実日子だから言えたことだし、章吾にだから言えた

 実は、初稿の段階では物語の雰囲気が全く違っていた。

「最初はひたすらに暗い、重い話でした。流星舎の第一弾の本となるからにはいいものにしなければいけない、という無駄な気負いもあったんだと思うんですよね。初稿を読んだ編集者から言われたのは、〝一雫ライオンはエンタメ作家なんです。とにかく読者を楽しませなければいけない。そのことだけを考えてもう一度原稿を見つめ直してくれませんか?〟と。その通りだなと思ったんですよ」

 そこから具体的に、何を変えたのか。

「初稿の段階では、罪を犯した主人公が幸せを欲しがっている、幸せに向かっている姿を見て読者さんが〝何を身勝手な〟と感じてしまったらいけないなと思い、過去にはこんなつらいことがあって今もこんなふうに後悔していて……という姿を分厚く書いていたんですね。そこに引きずられて、周囲の人間たちもみんな暗くなってしまっていた。変えるとしたら、実日子のキャラクターだなと思いました。明るくしたんです。つまり、彼女は罪と罰を常日頃から自覚していながらも、毎日人に会えば笑っている。なんとか生きていくエネルギーを自分で摑むために、あえて笑うんです」

 生まれ変わった実日子の口から出てきたセリフが、決定的だった。

「実日子が省吾に〝どうせ、毎日はつづくんだから〟と言うんですよね。書きながら偶然出てきた言葉なんですが、この物語はそういう物語なんだよっていうことを実日子が僕に教えてくれたんです。どうせ毎日はつづいてしまうんですよ。だからこそしんどいのかもしれないけれども、だったら少しでも幸せになれるように頑張ろうよ、と。あのセリフは、実日子だから言えたことだし、章吾にだから実日子は言えたんだと思っています。この物語を書いたからこそ、生まれた言葉だったんです」

 納得のいくかたちで本作を完成させられたことで、作家としてスイッチが入った。「今後は1年に2冊の新刊を出していくつもりです」と宣言する。

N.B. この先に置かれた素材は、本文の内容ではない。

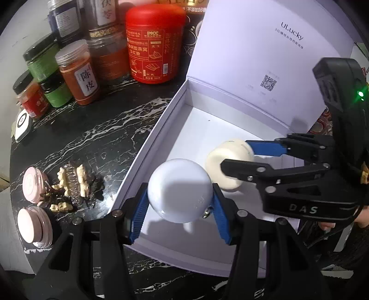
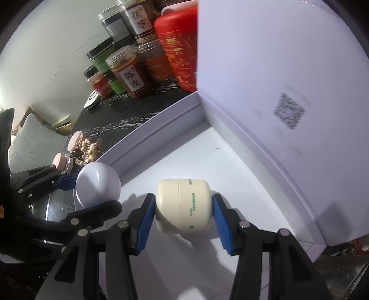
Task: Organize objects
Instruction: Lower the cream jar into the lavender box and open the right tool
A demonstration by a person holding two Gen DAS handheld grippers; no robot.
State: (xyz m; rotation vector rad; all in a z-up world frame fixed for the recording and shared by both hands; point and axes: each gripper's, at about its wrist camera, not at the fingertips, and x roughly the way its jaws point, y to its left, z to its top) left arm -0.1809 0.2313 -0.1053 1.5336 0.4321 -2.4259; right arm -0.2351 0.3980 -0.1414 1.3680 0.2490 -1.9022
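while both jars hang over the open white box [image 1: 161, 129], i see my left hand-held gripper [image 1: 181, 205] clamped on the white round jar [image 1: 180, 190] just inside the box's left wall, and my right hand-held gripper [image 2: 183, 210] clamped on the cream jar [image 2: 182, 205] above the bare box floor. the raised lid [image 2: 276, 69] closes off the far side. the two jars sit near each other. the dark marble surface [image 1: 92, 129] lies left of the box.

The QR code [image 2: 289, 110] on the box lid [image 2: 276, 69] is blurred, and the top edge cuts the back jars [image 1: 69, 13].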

「『二人の噓』が終わった後におっきい病気をしまして。妻も子供もいますので、命を守らなきゃいけないからと自分でブレーキをかけていたんですよね。でも、そろそろブレーキを外していいだろう、と。この命を使い果たしてやろう、とにかく書けるだけ書こうと思っています。年2冊のうちの1冊は、流星舎さんから出していただく予定です。社長(担当編集者)からは〝連載の枠をどこかで押さえたいんだけれど、難しかったら書き下ろしでお願いします〟と言われているんですが、僕は基本的に書き下ろしになるなと覚悟しています(笑)。小説家って噓をつく職業だと思うんですが、登場人物の精神的な部分だけは噓をつきたくないんですよね。今の時代、そんなの泥臭いとか古臭いとか言われるのかもしれませんが、人間が必死に生きている姿をこれからも書いていきたいんです」


六月の満月

流星舎

山井章吾は20歳の時、人を殺めた。出所した彼を出迎える者は、一人もいなかった。巴実日子は22歳の時、ある事件によって未来と希望を奪われた。それでも彼女は、あえて笑顔で生きていた。そんな二人が出会い、ほのかに惹かれ合う。なんでもない日常が、互いの孤独を溶かしていった。だが、過去は簡単には眠らない。ある日、章吾の前に現れた一人の青年。「六十五番さんっすよね?」。その声が告げたのは、刑務所にいた頃の章吾の〝名前〟だった──。 三人の宿命が交わる先にある結末とは?


一雫ライオン(ひとしずく・らいおん)
1973年生まれ。俳優としての活動を経て、演劇ユニット「東京深夜舞台」を結成後、脚本家に。多くの作品の脚本を担当後、2017年『ダー・天使』で小説家デビュー。2021年、女性判事と元服役囚の悲恋を描いた『二人の嘘』がベストセラーとなる。その他の作品に『スノーマン』『流氷の果て』などがある。